§ WORK TASK: From the listing below, tally the lines that include "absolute". Return only the total.

§ DATASET EXCERPT:
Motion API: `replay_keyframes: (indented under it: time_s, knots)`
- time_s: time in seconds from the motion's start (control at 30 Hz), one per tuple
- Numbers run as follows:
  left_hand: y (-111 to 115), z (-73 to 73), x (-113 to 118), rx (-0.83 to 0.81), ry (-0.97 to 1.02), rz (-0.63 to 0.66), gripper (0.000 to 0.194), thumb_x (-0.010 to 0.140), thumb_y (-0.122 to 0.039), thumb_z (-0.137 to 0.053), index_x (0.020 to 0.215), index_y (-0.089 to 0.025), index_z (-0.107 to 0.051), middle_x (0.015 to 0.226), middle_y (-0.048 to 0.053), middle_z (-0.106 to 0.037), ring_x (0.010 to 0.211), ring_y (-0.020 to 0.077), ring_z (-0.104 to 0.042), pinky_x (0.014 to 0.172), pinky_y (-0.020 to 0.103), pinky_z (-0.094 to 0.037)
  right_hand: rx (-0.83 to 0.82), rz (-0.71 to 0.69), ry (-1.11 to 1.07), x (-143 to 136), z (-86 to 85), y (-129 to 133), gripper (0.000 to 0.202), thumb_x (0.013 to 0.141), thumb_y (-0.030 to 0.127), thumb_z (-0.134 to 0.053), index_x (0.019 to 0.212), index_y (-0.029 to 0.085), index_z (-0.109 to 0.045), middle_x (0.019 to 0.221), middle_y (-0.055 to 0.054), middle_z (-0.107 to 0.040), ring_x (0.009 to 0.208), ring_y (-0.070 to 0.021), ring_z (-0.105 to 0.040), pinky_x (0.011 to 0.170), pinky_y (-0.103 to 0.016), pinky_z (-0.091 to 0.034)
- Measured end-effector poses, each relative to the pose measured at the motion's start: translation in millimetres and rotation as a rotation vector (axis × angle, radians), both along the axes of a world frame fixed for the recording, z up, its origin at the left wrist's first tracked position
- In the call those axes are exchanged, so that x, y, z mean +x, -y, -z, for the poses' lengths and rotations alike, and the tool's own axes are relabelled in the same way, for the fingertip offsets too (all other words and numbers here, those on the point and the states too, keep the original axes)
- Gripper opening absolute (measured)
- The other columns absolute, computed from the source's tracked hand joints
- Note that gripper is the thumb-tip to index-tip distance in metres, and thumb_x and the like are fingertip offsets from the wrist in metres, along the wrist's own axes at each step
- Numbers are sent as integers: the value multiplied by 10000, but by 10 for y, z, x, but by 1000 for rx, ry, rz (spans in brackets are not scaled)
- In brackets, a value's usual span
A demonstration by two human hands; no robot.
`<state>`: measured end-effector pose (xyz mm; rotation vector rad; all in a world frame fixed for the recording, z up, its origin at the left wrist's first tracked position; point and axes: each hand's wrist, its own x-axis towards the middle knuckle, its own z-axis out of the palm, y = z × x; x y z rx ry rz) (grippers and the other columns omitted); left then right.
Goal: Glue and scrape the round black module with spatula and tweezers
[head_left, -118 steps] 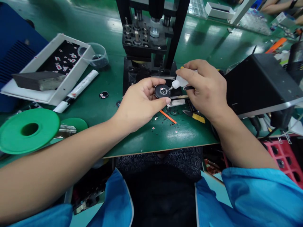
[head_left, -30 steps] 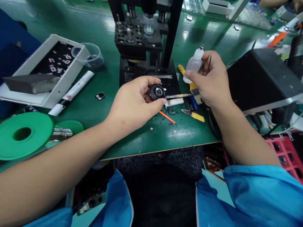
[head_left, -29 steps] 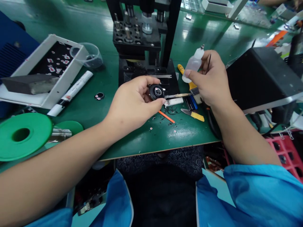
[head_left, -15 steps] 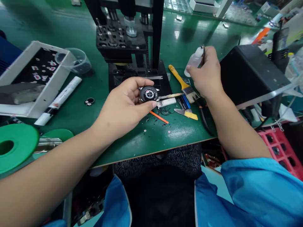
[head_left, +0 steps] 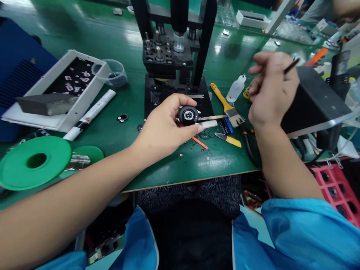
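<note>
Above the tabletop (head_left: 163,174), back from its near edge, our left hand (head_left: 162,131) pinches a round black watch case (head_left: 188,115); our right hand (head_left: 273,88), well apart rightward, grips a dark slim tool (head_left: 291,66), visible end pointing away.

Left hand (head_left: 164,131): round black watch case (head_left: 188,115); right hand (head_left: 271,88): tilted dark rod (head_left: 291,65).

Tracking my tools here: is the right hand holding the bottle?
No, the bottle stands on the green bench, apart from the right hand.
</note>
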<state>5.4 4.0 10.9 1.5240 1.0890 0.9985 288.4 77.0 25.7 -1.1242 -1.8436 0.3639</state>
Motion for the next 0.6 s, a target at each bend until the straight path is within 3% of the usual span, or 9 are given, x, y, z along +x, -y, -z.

§ TASK RESULT: 2